On 10/2/2013 3:50 PM, Sage Weil wrote:
On Wed, 2 Oct 2013, Eric Lee Green wrote:
By contrast, that same dd to an iSCSI volume exported by one of the servers
wrote at 240 megabytes per second. Order of magnitude difference.
Can you see what 'rados -p rbd bench 60 write' tells you?
Pretty much the same as what I got with the dd smoketest:
Total time run: 62.526671
Total writes made: 770
Write size: 4194304
Bandwidth (MB/sec): 49.259
Stddev Bandwidth: 36.0099
Max bandwidth (MB/sec): 120
Min bandwidth (MB/sec): 0
Average Latency: 1.29088
Stddev Latency: 1.75083
Max latency: 11.2005
Min latency: 0.102783
[root@stack1 ~]#
I suspect the problem here is an unfortunate combination of what dd does
(1 outstanding write at a time) and what iSCSI is probably doing
(acknowledging the write before it is written to the disk--I'm guess a
write to /dev/* doesn't also send a scsi flush). This lets you approach
the disk or network bandwidth even though the client/app (dd) is only
dispatching a single 512K IO at a time.
My experience is that while what the dd is doing is not reflective of
what a filesystem does, with a block size that large it doesn't matter
-- 512K bytes outstanding is sufficient that the latency of issuing
writes is no longer an issue. What I get from the dd is within a few
percent of what I get copying a large file onto the filesystem or doing
other similar tasks involving streaming data onto (or off of) the drive.
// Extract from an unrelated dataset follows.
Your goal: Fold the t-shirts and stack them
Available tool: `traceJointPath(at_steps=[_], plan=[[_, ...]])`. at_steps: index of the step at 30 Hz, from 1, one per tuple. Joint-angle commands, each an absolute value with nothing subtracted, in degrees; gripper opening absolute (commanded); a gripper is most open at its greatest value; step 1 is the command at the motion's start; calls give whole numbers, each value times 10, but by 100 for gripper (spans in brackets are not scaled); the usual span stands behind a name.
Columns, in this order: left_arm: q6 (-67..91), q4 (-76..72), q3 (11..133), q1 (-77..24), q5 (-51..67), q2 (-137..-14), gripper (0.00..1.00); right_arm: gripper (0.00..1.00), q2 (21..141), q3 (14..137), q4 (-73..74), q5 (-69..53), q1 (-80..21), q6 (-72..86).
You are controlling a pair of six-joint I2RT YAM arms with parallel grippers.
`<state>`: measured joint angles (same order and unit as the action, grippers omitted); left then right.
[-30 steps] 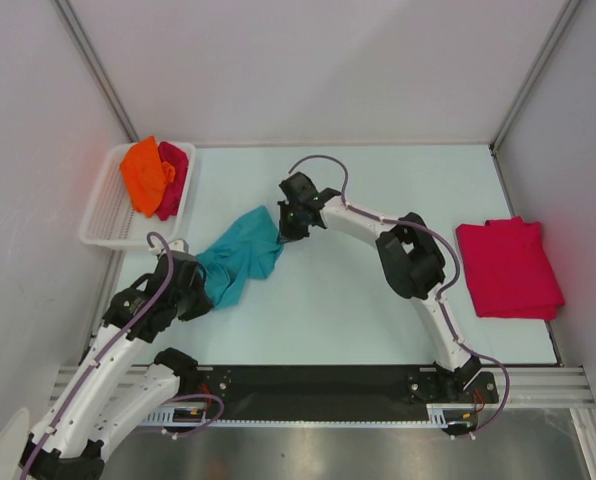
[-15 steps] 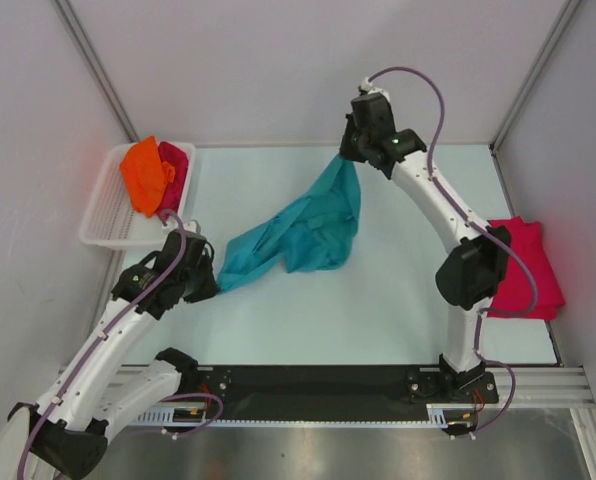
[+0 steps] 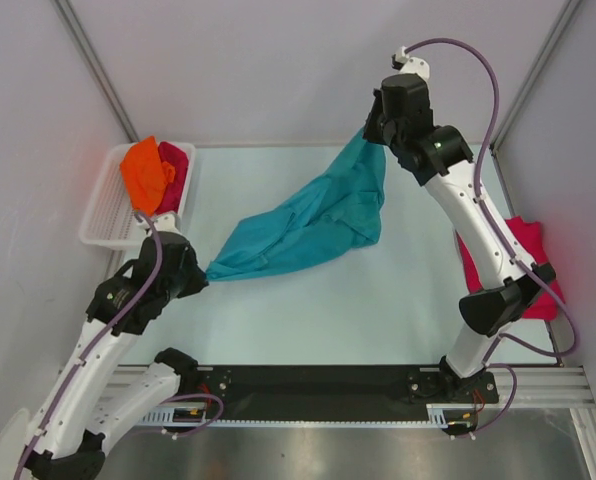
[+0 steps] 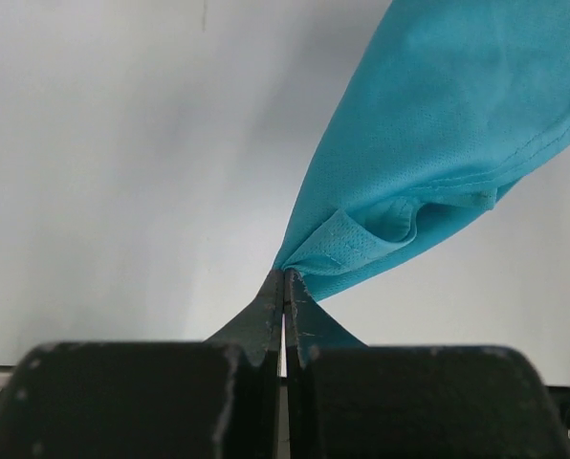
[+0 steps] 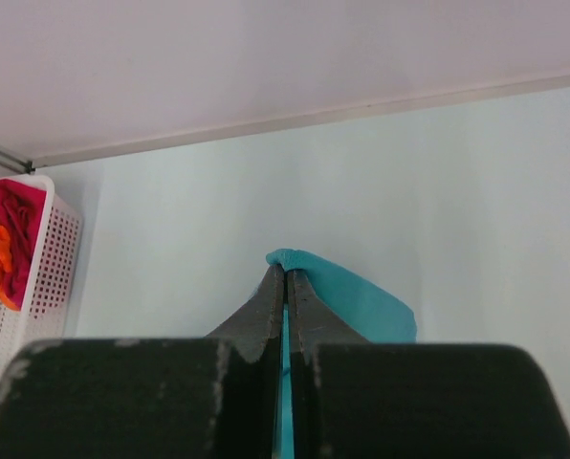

I'm curious if the iSCSI number changes if you add oflag=direct or
oflag=sync.
It's also worth pointing out that what dd is doing (single outstanding IO)
no sane file system would do, except perhaps during commit/sync time when
it is carefully ordering IOs. You might want to try the dd to a file
inside a mounted fs insted of to the raw device.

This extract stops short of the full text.